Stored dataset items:

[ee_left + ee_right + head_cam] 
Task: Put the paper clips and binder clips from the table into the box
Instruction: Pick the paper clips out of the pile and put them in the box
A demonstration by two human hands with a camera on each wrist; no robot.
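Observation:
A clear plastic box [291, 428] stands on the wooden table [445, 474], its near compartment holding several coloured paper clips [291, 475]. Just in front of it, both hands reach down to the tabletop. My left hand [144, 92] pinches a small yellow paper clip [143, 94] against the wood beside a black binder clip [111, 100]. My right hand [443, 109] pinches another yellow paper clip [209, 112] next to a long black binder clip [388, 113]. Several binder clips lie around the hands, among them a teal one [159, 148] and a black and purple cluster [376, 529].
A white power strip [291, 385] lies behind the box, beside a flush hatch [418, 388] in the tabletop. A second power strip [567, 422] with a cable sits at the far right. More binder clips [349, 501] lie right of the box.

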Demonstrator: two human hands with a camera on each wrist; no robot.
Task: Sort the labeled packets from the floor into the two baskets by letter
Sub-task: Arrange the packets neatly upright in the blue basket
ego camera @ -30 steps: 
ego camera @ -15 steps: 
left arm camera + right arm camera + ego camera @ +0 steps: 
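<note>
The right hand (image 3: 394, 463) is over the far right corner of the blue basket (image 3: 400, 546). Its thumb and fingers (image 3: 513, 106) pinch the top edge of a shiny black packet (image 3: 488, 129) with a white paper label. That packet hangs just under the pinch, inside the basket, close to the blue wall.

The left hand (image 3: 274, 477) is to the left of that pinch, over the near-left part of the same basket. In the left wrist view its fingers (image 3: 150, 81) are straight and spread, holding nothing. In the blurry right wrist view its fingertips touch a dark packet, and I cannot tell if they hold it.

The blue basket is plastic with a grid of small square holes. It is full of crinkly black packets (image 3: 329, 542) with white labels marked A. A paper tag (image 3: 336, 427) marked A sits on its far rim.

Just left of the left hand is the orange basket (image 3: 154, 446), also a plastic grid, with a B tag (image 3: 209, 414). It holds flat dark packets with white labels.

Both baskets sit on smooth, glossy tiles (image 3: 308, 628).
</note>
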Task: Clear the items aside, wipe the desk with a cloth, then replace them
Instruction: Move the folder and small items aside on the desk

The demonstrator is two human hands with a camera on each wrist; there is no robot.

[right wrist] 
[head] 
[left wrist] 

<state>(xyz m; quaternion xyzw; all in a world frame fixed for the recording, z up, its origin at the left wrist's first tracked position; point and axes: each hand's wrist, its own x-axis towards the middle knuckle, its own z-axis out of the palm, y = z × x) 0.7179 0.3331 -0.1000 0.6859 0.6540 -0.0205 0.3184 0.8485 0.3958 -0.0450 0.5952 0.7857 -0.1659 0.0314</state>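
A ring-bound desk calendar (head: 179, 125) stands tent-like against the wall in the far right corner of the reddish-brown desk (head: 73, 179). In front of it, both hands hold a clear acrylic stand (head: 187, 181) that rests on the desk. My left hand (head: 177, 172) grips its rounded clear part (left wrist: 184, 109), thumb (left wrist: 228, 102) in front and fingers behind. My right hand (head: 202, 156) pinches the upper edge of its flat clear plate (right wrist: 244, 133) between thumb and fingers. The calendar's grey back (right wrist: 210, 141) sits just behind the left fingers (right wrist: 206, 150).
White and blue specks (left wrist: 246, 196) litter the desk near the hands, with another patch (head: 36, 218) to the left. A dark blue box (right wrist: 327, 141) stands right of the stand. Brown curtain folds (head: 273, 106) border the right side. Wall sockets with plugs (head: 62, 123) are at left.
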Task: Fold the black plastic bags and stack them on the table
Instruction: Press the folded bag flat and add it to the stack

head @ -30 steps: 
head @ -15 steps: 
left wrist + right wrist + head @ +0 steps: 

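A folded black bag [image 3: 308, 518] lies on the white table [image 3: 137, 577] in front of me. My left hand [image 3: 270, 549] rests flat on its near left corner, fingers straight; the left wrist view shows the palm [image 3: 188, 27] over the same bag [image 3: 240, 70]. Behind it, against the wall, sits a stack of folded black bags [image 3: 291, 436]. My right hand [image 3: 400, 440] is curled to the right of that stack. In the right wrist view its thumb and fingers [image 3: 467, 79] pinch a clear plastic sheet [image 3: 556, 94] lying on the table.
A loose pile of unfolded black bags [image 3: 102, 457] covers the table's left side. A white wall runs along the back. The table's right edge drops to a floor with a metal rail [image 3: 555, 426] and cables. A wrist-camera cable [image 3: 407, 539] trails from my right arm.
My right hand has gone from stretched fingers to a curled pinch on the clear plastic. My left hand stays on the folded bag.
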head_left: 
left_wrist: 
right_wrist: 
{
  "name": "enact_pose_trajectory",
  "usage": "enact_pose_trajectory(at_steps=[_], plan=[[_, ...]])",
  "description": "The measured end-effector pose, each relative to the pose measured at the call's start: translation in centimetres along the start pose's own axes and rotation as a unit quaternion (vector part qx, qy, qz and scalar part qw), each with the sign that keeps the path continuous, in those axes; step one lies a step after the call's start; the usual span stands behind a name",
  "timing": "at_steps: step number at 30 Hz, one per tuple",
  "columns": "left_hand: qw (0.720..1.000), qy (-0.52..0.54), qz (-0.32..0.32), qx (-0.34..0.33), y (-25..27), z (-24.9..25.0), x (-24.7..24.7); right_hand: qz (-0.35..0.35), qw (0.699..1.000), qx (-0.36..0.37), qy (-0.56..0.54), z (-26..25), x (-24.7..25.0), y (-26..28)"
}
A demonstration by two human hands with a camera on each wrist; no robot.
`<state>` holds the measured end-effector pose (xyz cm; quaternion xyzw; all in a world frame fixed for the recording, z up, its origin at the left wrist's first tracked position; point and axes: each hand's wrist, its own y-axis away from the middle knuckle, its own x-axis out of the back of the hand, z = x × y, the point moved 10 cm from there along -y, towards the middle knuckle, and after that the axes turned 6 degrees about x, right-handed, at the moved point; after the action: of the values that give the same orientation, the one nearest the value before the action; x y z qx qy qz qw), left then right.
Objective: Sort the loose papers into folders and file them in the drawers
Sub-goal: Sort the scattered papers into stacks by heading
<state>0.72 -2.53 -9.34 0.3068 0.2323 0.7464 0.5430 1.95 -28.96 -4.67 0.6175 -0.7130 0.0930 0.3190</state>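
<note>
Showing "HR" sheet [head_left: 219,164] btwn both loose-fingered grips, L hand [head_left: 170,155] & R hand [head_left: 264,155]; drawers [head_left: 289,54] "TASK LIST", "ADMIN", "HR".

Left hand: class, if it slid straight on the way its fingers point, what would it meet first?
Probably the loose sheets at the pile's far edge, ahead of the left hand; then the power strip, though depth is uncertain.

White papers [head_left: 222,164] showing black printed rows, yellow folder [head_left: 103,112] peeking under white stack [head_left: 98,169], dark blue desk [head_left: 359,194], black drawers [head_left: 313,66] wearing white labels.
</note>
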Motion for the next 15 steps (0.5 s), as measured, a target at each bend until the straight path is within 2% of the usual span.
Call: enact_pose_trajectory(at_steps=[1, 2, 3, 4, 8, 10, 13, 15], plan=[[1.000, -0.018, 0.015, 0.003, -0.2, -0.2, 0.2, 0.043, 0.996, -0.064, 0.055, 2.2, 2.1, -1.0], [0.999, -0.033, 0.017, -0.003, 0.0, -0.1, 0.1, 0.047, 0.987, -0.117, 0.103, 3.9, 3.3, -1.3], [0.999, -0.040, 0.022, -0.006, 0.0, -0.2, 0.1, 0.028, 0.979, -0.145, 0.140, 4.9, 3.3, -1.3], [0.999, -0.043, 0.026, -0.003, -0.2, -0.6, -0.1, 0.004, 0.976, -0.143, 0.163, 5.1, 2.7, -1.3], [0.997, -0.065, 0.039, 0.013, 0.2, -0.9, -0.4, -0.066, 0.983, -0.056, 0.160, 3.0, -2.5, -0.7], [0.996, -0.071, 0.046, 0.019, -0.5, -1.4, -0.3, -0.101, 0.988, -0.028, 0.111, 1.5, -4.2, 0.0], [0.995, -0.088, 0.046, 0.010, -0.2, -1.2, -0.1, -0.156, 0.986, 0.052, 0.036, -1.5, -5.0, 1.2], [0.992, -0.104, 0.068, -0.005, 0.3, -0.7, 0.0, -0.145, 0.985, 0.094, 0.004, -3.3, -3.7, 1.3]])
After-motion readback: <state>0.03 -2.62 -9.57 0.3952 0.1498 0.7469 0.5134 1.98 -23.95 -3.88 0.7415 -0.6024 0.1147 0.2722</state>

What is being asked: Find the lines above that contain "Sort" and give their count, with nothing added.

Task solution: 3